● Instructions to follow:
Where a line below includes the word "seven", copy that line.

● Input for this task:
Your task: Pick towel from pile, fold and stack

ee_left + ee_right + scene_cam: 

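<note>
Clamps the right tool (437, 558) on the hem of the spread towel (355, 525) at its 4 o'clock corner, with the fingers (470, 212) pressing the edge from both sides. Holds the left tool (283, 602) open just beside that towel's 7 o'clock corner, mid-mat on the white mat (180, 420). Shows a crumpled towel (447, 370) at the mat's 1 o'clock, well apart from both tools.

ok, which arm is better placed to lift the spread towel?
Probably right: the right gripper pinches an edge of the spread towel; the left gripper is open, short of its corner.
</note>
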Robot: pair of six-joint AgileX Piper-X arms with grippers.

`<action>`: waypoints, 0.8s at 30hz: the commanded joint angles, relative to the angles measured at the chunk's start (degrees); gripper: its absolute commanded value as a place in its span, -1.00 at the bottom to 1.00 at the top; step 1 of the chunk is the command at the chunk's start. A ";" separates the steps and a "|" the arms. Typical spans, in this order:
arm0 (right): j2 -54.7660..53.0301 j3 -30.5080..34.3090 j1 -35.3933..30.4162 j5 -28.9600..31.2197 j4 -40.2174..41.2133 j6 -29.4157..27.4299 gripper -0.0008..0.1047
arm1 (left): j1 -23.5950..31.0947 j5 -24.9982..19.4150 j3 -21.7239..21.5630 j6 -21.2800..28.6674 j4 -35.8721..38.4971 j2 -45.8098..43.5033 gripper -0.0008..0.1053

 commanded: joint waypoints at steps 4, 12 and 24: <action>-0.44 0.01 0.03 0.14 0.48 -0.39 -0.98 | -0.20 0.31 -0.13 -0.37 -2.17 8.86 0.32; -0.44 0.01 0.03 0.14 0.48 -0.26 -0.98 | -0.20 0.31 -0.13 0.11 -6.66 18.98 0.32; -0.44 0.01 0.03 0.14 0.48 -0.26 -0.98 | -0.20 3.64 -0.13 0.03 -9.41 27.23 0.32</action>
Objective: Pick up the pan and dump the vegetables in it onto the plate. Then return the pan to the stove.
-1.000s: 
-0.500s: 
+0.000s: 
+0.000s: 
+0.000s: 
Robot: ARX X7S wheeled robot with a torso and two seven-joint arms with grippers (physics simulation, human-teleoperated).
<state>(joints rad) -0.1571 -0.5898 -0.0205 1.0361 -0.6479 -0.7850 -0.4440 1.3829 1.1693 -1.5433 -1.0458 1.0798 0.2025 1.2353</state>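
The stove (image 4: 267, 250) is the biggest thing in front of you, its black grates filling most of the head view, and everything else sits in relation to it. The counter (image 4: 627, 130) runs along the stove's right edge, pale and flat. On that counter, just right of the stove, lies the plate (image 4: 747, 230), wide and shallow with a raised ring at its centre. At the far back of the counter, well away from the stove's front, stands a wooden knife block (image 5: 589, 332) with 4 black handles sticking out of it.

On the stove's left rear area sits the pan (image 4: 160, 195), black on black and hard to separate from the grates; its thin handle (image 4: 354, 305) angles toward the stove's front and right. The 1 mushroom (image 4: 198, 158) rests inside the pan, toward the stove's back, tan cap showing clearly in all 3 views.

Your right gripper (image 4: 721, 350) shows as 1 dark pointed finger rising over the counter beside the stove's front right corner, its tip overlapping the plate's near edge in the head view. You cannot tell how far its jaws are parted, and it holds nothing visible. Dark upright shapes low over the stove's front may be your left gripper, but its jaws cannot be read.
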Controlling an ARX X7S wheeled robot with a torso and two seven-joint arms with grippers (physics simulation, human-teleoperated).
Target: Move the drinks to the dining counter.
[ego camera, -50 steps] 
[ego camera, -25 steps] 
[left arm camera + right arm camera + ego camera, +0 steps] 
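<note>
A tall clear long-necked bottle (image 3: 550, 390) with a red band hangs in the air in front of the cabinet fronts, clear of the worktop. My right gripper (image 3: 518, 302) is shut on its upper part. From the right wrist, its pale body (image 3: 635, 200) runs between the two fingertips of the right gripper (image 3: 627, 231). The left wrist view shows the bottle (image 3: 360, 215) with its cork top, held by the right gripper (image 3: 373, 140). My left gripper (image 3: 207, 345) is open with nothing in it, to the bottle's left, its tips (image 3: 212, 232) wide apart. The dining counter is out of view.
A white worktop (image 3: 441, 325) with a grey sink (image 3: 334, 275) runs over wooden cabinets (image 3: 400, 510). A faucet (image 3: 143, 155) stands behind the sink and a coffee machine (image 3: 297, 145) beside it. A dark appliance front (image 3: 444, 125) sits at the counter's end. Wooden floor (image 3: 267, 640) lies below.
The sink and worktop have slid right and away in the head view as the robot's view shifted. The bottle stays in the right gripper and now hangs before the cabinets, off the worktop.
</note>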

● Response to the exercise:
Robot: ARX X7S wheeled robot with a torso and two seven-joint arms with grippers (physics simulation, human-teleoperated).
Controlling an ARX X7S wheeled robot with a torso and two seven-joint arms with grippers (physics simulation, human-teleoperated).

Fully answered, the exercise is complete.